RFC: Retry Behavior

Status: Implemented

For a summarized list of proposed changes, see the Changes Checklist section.

It is not currently possible for users of the SDK to configure a client's maximum number of retry attempts. This RFC establishes a method for users to set the number of retries to attempt when calling a service and would allow users to disable retries entirely. This RFC would introduce breaking changes to the retry module of the aws-smithy-client crate.

Terminology

Smithy Client: A aws_smithy_client::Client<C, M, R> struct that is responsible for gluing together the connector, middleware, and retry policy. This is not generated and lives in the aws-smithy-client crate.
Fluent Client: A code-generated Client<C, M, R> that has methods for each service operation on it. A fluent builder is generated alongside it to make construction easier.
AWS Client: A specialized Fluent Client that defaults to using a DynConnector, AwsMiddleware, and Standard retry policy.
Shared Config: An aws_types::Config struct that is responsible for storing shared configuration data that is used across all services. This is not generated and lives in the aws-types crate.
Service-specific Config: A code-generated Config that has methods for setting service-specific configuration. Each Config is defined in the config module of its parent service. For example, the S3-specific config struct is useable from aws_sdk_s3::config::Config and re-exported as aws_sdk_s3::Config.
Standard retry behavior: The standard set of retry rules across AWS SDKs.
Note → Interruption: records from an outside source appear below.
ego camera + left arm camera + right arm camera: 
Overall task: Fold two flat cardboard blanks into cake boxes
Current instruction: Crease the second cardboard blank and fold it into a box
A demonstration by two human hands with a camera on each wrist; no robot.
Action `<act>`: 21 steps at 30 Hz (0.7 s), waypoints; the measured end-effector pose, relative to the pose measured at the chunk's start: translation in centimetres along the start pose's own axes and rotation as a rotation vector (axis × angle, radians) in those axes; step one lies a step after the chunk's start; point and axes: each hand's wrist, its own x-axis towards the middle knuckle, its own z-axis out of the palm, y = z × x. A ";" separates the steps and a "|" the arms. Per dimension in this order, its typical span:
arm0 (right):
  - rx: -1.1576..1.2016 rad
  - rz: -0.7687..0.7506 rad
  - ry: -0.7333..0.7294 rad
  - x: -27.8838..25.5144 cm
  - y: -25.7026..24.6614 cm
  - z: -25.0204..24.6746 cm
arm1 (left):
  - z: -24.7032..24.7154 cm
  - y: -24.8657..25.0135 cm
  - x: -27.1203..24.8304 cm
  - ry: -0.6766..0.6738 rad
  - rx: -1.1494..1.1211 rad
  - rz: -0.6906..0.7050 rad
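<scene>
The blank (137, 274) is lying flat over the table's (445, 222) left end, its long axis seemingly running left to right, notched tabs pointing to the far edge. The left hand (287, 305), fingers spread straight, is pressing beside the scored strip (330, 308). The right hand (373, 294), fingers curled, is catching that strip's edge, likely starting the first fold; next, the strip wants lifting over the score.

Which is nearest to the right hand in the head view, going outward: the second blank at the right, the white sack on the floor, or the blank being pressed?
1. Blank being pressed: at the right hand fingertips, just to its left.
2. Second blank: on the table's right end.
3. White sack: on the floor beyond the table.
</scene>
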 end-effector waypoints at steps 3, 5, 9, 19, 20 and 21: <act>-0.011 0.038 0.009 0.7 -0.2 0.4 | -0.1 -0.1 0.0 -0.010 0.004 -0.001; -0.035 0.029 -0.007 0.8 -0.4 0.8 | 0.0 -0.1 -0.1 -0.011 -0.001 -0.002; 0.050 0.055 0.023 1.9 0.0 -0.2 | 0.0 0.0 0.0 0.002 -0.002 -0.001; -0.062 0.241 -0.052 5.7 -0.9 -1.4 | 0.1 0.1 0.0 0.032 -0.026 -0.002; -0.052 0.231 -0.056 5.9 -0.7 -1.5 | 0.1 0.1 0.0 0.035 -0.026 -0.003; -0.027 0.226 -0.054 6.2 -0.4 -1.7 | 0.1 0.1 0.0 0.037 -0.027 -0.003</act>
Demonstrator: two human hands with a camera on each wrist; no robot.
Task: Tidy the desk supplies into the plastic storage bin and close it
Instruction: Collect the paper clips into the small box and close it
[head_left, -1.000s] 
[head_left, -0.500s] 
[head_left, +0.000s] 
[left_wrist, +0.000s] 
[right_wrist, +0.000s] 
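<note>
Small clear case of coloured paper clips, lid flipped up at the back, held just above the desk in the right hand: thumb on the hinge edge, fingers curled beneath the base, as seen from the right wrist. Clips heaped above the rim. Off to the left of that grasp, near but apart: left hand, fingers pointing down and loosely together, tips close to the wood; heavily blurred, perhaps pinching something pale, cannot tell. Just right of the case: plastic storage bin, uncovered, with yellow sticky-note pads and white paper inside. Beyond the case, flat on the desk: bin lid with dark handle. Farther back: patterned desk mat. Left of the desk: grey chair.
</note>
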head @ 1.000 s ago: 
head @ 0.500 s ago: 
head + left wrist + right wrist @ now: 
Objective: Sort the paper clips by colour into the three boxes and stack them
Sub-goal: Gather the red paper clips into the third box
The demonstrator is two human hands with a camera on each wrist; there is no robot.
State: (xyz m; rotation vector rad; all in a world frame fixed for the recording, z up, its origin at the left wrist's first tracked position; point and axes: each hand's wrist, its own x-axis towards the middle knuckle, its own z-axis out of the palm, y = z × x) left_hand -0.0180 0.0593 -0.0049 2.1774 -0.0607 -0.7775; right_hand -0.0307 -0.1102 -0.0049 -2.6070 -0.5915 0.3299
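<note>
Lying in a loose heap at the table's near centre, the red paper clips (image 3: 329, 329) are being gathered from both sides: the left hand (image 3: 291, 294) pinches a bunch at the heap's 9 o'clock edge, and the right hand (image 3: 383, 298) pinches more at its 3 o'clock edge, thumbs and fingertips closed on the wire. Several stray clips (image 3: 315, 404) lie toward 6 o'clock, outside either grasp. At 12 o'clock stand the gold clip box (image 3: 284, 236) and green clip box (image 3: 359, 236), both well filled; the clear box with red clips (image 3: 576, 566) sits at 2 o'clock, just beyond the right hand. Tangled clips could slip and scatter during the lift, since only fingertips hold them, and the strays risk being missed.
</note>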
This mode includes a standard set of errors that are retried, and support for retry quotas. The default maximum number of attempts with this mode is three, unless max_attempts is explicitly configured.
Adaptive retry behavior: Adaptive retry mode dynamically limits the rate of AWS requests to maximize success rate. This may be at the expense of request latency. Adaptive retry mode is not recommended when predictable latency is important.
- Note: supporting the "adaptive" retry behavior is considered outside the scope of this RFC

Configuring the maximum number of retries

This RFC will demonstrate (with examples) the following ways that Users can set the maximum number of retry attempts:

By calling the Config::retry_config(..) or Config::disable_retries() methods when building a service-specific config
By calling the Config::retry_config(..) or Config::disable_retries() methods when building a shared config
By setting the AWS_MAX_ATTEMPTS environment variable

The above list is in order of decreasing precedence e.g. setting maximum retry attempts with the max_attempts builder method will override a value set by AWS_MAX_ATTEMPTS.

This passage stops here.